§ **TASK ITEM**
Copy the data that follows exactly as it is, excluding all pictures.

§ **DATA PROVIDED**
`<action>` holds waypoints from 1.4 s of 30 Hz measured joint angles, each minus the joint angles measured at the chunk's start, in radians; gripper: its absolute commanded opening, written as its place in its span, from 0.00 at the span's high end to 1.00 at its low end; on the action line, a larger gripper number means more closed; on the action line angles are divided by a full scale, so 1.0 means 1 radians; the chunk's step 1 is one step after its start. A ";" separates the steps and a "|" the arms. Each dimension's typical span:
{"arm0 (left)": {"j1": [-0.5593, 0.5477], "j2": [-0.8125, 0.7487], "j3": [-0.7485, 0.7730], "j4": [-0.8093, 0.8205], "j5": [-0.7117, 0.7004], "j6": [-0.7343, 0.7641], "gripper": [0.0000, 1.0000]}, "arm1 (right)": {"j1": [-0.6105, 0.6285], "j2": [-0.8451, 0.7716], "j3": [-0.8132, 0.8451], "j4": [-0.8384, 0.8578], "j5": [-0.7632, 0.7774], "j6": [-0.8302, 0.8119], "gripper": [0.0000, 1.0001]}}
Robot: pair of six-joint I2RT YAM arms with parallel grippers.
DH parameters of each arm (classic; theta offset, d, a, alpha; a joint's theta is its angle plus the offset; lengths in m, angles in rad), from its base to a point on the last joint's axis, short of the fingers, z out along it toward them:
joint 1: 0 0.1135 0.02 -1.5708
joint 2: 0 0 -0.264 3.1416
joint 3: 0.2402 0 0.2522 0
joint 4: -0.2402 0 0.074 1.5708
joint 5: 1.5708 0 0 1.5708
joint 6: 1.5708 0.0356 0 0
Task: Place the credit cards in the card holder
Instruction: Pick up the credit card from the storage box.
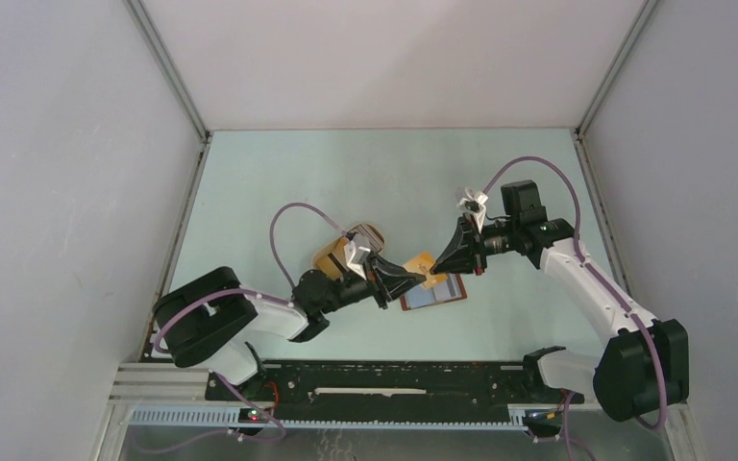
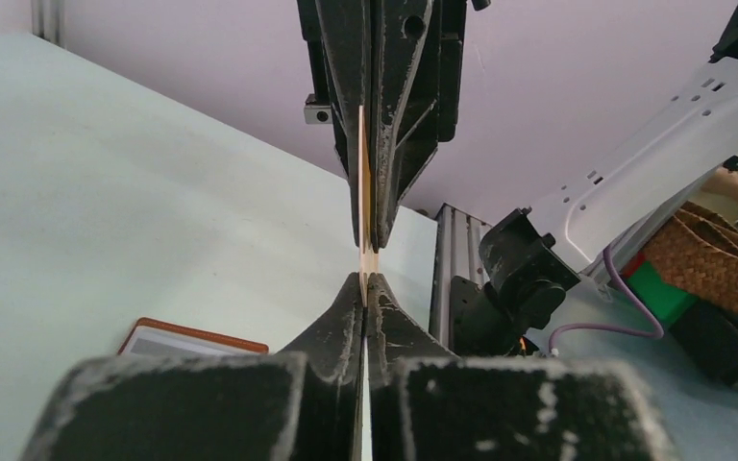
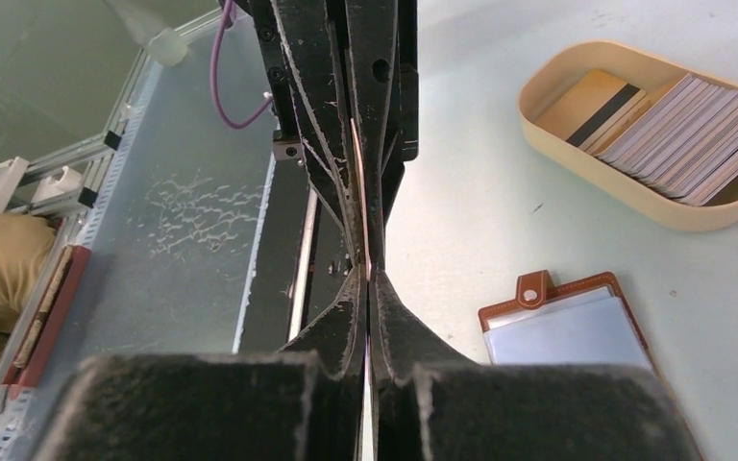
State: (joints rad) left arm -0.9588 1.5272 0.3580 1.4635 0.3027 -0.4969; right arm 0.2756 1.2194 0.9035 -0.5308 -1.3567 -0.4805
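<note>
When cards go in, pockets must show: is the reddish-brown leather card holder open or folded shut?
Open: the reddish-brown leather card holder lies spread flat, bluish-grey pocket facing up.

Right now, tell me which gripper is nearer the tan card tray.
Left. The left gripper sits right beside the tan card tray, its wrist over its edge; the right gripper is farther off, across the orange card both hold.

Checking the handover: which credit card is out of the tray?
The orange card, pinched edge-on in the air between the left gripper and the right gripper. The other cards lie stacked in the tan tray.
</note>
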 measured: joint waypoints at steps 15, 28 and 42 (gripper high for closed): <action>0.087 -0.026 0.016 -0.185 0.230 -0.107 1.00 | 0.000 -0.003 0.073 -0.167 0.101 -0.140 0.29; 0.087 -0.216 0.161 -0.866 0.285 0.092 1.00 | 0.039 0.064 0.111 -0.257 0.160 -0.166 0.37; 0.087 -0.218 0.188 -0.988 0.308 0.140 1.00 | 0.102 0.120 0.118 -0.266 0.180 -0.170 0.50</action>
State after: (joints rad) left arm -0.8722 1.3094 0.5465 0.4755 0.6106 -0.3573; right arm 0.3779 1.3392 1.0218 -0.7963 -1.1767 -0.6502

§ **RESPONSE BOX**
`<action>` holds waypoints from 1.4 s of 30 Hz measured joint angles, each minus the joint angles measured at the chunk's start, in radians; gripper: its absolute commanded opening, written as its place in its span, from 0.00 at the span's high end to 1.00 at its low end; on the action line, a larger gripper number means more closed; on the action line angles are divided by a full scale, so 1.0 means 1 radians; the chunk's step 1 is one step after its start. A ";" separates the steps and a "|" the arms. Each dimension's typical span:
{"arm0 (left)": {"j1": [-0.5593, 0.5477], "j2": [-0.8125, 0.7487], "j3": [-0.7485, 0.7730], "j4": [-0.8093, 0.8205], "j5": [-0.7117, 0.7004], "j6": [-0.7343, 0.7641], "gripper": [0.0000, 1.0000]}, "arm1 (right)": {"j1": [-0.6105, 0.6285], "j2": [-0.8451, 0.7716], "j3": [-0.8132, 0.8451], "j4": [-0.8384, 0.8578], "j5": [-0.7632, 0.7774], "j6": [-0.8302, 0.8119], "gripper": [0.0000, 1.0001]}}
Robot: pair of six-joint I2RT YAM arms with parallel grippers.
DH parameters of each arm (classic; theta offset, d, a, alpha; a joint's theta is its angle plus the offset; lengths in m, angles in rad), from its base to a point on the last joint's axis, short of the fingers, z out along it toward them:
joint 1: 0 0.1135 0.02 -1.5708
joint 2: 0 0 -0.264 3.1416
joint 3: 0.2402 0 0.2522 0
joint 4: -0.2402 0 0.074 1.5708
joint 5: 1.5708 0 0 1.5708
joint 6: 1.5708 0.0356 0 0
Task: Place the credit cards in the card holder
Instruction: Pick up the credit card from the storage box.
State: (joints rad) left arm -0.9588 1.5272 0.3580 1.4635 0.3027 -0.4969; right arm 0.2756 1.2194 0.9035 -0.5308 -1.3567 -0.4805
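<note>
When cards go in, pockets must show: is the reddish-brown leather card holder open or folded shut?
Open: the reddish-brown leather card holder lies spread flat, bluish-grey pocket facing up.

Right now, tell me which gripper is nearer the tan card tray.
Left. The left gripper sits right beside the tan card tray, its wrist over its edge; the right gripper is farther off, across the orange card both hold.

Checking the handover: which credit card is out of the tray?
The orange card, pinched edge-on in the air between the left gripper and the right gripper. The other cards lie stacked in the tan tray.
</note>
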 measured: joint waypoints at steps 15, 28 and 42 (gripper high for closed): <action>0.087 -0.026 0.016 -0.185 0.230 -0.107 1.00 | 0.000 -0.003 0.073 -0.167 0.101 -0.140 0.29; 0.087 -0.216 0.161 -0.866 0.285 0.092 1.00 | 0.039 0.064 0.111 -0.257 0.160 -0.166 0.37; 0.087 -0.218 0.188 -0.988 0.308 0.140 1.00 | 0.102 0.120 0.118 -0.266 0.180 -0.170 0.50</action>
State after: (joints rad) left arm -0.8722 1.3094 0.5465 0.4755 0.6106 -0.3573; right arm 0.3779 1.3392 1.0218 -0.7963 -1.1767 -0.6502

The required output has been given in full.